Your goal: Set down each entry from the block beneath, exactly as written.

───── Source data ─────

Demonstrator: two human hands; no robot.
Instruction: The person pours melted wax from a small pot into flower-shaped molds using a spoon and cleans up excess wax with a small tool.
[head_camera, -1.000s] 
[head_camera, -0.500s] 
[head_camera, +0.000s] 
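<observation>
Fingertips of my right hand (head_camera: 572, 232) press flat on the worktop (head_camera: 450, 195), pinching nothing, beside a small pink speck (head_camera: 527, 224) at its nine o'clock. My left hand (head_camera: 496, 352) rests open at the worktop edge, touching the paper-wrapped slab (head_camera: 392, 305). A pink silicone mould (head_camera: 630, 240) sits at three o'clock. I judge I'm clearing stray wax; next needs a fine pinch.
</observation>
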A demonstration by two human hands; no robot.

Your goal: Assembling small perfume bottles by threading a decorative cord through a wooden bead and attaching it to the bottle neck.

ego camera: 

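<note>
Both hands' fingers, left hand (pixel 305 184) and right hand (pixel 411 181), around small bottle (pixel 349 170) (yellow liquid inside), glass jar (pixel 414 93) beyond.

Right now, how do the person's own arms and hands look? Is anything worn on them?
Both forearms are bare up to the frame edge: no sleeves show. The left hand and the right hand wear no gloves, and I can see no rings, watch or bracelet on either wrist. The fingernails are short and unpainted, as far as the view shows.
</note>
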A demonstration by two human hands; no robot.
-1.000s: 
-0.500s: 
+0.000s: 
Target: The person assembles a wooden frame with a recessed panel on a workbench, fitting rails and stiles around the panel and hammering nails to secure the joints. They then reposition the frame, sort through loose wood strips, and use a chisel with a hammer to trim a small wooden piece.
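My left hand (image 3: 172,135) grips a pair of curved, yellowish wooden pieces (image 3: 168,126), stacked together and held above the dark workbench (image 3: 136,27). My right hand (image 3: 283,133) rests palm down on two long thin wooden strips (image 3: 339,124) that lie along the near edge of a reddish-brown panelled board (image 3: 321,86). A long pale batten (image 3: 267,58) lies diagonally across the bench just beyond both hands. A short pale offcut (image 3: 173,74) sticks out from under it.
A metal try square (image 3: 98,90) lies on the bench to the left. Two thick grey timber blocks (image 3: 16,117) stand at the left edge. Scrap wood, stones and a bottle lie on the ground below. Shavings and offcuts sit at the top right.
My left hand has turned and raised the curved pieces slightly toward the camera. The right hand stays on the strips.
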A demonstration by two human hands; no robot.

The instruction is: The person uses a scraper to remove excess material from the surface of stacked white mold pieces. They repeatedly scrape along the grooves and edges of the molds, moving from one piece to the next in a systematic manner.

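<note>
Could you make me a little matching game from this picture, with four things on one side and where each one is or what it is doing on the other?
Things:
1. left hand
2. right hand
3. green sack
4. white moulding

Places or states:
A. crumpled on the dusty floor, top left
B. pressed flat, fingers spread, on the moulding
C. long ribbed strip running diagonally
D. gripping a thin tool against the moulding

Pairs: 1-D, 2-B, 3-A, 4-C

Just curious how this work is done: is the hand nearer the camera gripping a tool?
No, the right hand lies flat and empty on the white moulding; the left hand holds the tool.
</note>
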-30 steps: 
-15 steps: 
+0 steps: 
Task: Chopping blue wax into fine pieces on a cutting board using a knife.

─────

Your response:
Demonstrator: two human hands; no robot.
Instruction: The person pours melted wax from a small pot into flower-shaped molds using a spoon and cleans up excess wax with a small tool.
[head_camera, -1.000s] 
[head_camera, -0.500s] 
[head_camera, +0.000s] 
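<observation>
Fingertips of my right hand (head_camera: 572, 232) press flat on the worktop (head_camera: 450, 195), pinching nothing, beside a small pink speck (head_camera: 527, 224) at its nine o'clock. My left hand (head_camera: 496, 352) rests open at the worktop edge, touching the paper-wrapped slab (head_camera: 392, 305). A pink silicone mould (head_camera: 630, 240) sits at three o'clock. I judge I'm clearing stray wax; next needs a fine pinch.
</observation>
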A demonstration by two human hands; no robot.

Your goal: Assembling small perfume bottles by threading a decorative cord through a wooden bead and attaching it to the bottle neck.

ego camera: 

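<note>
Both hands' fingers, left hand (pixel 305 184) and right hand (pixel 411 181), around small bottle (pixel 349 170) (yellow liquid inside), glass jar (pixel 414 93) beyond.

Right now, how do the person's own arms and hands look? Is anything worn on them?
Both forearms are bare up to the frame edge: no sleeves show. The left hand and the right hand wear no gloves, and I can see no rings, watch or bracelet on either wrist. The fingernails are short and unpainted, as far as the view shows.
</note>
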A demonstration by two human hands; no robot.
-1.000s: 
-0.500s: 
+0.000s: 
Target: The person assembles a wooden frame with a recessed panel on a workbench, fitting rails and stiles around the panel and hammering nails to secure the joints. They then reposition the frame, sort through loose wood strips, and use a chisel with a hammer to trim a small wooden piece.
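My left hand (image 3: 172,135) grips a pair of curved, yellowish wooden pieces (image 3: 168,126), stacked together and held above the dark workbench (image 3: 136,27). My right hand (image 3: 283,133) rests palm down on two long thin wooden strips (image 3: 339,124) that lie along the near edge of a reddish-brown panelled board (image 3: 321,86). A long pale batten (image 3: 267,58) lies diagonally across the bench just beyond both hands. A short pale offcut (image 3: 173,74) sticks out from under it.
A metal try square (image 3: 98,90) lies on the bench to the left. Two thick grey timber blocks (image 3: 16,117) stand at the left edge. Scrap wood, stones and a bottle lie on the ground below. Shavings and offcuts sit at the top right.
My left hand has turned and raised the curved pieces slightly toward the camera. The right hand stays on the strips.
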A demonstration by two human hands; no robot.

The instruction is: The person uses a scraper to remove excess material from the surface of stacked white mold pieces. They repeatedly scrape along the grooves and edges of the molds, moving from one piece to the next in a systematic manner.

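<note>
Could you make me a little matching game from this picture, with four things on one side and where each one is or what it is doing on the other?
Things:
1. left hand
2. right hand
3. green sack
4. white moulding

Places or states:
A. crumpled on the dusty floor, top left
B. pressed flat, fingers spread, on the moulding
C. long ribbed strip running diagonally
D. gripping a thin tool against the moulding

Pairs: 1-D, 2-B, 3-A, 4-C

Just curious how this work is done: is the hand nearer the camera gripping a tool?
No, the right hand lies flat and empty on the white moulding; the left hand holds the tool.
</note>
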-30 steps: 
-15 steps: 
+0 steps: 
Task: Chopping blue wax into fine pieces on a cutting board using a knife.

This output is complete as it stands.